“The subject is one of the most common problems that besets marriages: the wife who is “not in the mood” and the consequently frustrated and hurt husband….First, women need to recognize how a man understands a wife’s refusal to have sex with him: A husband knows that his wife loves him first and foremost by her willingness to give her body to him.”
So writes Dennis Prager on TownHall.com. Prager argues that because of the way men identify love, women should have sex whether they’re in the mood or not. Before I annihilate Prager and his misogynistic, caveman point of view, let me just state that I think a couple’s sex life requires compromise on occasion. As much as a woman wants her husband to please her and desire her, so should a woman want to please her partner and show him that she desires him.
Sometimes when you’re not initially in the mood, a little willingness to get into the mood is all it takes for both of you to be game. That said, sometimes there is no amount of cuddling, foreplay, dirty talk, or porn watching that can get someone — man or woman — revved up for having sex, in which case the interested party should take a cold shower and chill out. Prager, and men like him, who think a woman’s “mood” have 100% to do with them, needs to remember that the world does not revolve around their fragile egos.

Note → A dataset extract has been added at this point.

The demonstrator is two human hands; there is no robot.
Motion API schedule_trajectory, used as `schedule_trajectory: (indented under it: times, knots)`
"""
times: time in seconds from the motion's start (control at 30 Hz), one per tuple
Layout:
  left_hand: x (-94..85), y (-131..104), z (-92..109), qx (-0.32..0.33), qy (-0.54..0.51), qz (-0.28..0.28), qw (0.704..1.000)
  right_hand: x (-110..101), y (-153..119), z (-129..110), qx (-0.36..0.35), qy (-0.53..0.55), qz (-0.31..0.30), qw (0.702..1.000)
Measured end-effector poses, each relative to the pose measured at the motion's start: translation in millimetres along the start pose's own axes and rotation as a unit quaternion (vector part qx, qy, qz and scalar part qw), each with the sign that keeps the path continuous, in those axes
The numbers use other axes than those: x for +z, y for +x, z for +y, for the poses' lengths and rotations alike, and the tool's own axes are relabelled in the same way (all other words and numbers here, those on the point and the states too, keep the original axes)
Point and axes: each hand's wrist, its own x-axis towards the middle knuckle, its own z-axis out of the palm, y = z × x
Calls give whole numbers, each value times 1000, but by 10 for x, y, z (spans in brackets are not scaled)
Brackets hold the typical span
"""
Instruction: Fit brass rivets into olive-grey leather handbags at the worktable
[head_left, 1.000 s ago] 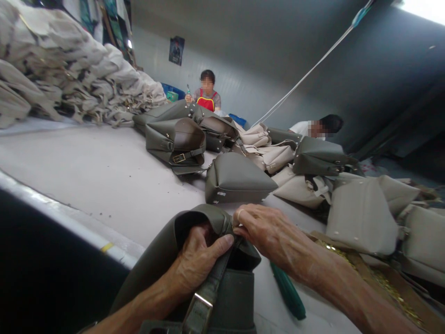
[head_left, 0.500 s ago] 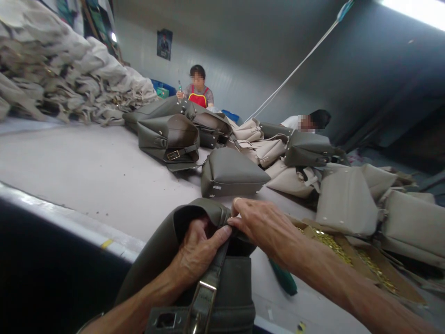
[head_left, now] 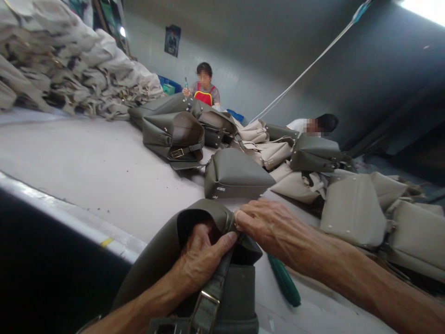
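A dark olive handbag (head_left: 146, 253) stands tilted at the table's near edge, its mouth open towards me. My left hand (head_left: 198, 253) grips its rim, fingers inside the opening and thumb pressed on the strap (head_left: 222, 273) outside. Lower on that strap sits a gold-coloured buckle (head_left: 209, 297). My right hand (head_left: 260, 220) is closed in a pinch at the upper end of the strap, beside my left thumb. A tiny gold-coloured fitting glints at its fingertips, mostly covered by them. Below my right wrist lies a green handle (head_left: 285, 283), its far end hidden.
More olive handbags (head_left: 238, 174) lie across the table (head_left: 86, 162), with beige handbags (head_left: 354, 208) to the right. Pale wrapped bags (head_left: 86, 60) are heaped at the left. One person (head_left: 205, 90) in a red apron sits beyond the table; another person (head_left: 321, 124) bends at the right.
My right hand has shifted slightly right, staying at the strap's top. My forearm now covers the cardboard boxes of gold-coloured pieces. More of the green handle shows. The view has turned slightly.
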Motion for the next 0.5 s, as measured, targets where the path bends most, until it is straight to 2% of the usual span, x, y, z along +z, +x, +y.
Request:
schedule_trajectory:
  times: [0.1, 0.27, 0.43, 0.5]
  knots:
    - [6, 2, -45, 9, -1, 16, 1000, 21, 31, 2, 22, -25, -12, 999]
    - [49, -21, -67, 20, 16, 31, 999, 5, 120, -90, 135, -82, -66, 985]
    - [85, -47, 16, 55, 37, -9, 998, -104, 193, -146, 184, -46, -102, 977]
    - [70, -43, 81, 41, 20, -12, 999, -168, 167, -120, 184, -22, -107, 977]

The notion that a man knows his wife him based on her willingness to give her body to him is a generalization I think most emotionally mature men would object to. Secondly, Prager’s belief suggests that sex is something that women give and men receive, rather than an act that reciprocal. Maybe those women that are not in the mood, aren’t in the mood because Prager, and the men he assumes to speak for, act like sexual intimacy is something they are entitled to, but don’t actually have to share.